Saturday, January 10, 2015

M & M's


                                                       


          Thinking through another new year, I asked the Lord Jesus what thoughts He had for me.  No big revelation has come to my heart.  But He has quietly spoken.  He said to guard my minutes.  Mind my minutes.  Multiply my moments.  Measure my mission.  This is largely a devotional page for thoughts from the garden, thus, the M & Ms sitting on the garden post.

          We can waste a lot of minutes each day, and those minutes are what God is addressing in my heart.  I don't know about you, but I can wile away a morning watching the garden grow.  God wants me to measure my mission, my task He has called me to.    Now I am not talking about staying busy or accomplishing more.  I am talking about minding how intentional my minutes are.  Spending minutes in awe at God's work in the garden or His marvelous creative design in birds are not wasted  minutes.
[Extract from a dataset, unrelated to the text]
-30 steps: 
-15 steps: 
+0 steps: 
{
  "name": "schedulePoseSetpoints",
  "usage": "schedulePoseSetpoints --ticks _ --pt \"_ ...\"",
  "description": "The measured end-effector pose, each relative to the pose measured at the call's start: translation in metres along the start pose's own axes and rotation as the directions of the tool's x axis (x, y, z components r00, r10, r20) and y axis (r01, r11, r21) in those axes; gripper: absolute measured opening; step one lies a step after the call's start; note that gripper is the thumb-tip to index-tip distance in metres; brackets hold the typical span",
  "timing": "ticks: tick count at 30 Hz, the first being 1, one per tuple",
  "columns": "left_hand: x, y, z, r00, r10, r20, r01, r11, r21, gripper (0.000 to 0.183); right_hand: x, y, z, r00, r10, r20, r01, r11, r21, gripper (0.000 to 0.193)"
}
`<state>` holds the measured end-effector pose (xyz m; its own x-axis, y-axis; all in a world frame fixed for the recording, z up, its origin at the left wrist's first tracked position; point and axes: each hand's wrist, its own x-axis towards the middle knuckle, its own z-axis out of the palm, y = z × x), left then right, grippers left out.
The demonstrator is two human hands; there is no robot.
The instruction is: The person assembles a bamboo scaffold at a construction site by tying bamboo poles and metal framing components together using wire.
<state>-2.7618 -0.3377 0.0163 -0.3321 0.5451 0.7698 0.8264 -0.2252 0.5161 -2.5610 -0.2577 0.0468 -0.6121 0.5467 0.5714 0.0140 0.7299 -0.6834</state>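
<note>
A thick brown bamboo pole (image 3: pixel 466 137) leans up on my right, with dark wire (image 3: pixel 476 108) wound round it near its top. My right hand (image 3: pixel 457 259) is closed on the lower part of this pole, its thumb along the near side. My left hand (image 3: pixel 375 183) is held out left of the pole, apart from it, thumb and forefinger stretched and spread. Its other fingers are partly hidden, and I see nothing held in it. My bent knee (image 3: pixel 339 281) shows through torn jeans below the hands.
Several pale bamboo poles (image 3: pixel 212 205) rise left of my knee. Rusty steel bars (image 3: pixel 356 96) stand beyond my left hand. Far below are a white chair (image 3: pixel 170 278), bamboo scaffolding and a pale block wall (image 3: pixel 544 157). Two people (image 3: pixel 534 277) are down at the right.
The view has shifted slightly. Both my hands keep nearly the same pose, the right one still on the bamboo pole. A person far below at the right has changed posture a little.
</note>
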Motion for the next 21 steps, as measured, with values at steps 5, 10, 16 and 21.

It is more like He is saying to be ALL there every minute.  There is a difference between letting minutes tick away and deliberately living those minutes.  When I am consciously minding my minutes life takes on a thoroughly alive sense.  It is like intentionally living!  And that is what God is saying to me;  intentionally live for Me.                                                                                   K.C.


Sunday, January 4, 2015

Hold Fast


          Hold fast!  Like the ivy holding fast to the post.  Without the post it surely wouldn't be climbing upward.  Takes a bit of patience to train ivy to go up the post, but with consistent
perseverance it takes off upward.  Sometimes a wayward tendril seeks its own path, but
eventually it either makes its way around the post or it falls downward.

          The book of Hebrews talks about holding fast the confidence and rejoicing of our hope
in Christ Jesus.  The hold Jesus has on us is powerful and life changing.  Nothing can snatch
us from His hand, nothing can separate us from His love.  John 10:28-29, Romans 8:39.  Scripture also teaches that we  hold on to Jesus through faith in Him.   I Corinthians 15:2, "hold fast that Word..."

          There are 2 holds in Psalm 63:8.  "My soul clings to you; Your right hand upholds me."  I am thinking that too often we focus on our part; I have to hold fast, I have to work, I have to press on, I have to climb that post.  Actually, the direction, the strength, motivation, the power comes from the post - the cross of Christ.  It comes through His working grace in us, showing us His goodness and glory, His sacrifice and offering to make us right with the Father.

          Jesus does so much for us through His grace that it makes our soul desire to cling to Him.  It isn't a duty, but a wonderful freeing rest and joy to cling to Him.  Jesus Christ not only saves us from our dark sin-heavy soul, but He gives our lives purpose and direction, meaning and hope.  What a joy it is to cling to the cross of Christ!  Have you ever seen ivy without a direction?  It just becomes a wandering vine that is a nuisance, taking root here and there, messing up the garden.  But give it a post or structure to grow on, and it becomes a majestic work of art in the garden!

          So hold fast the Post, hold fast to the Word, hold fast to the rejoicing of hope in Christ.
                                                                                                                                                       K.C.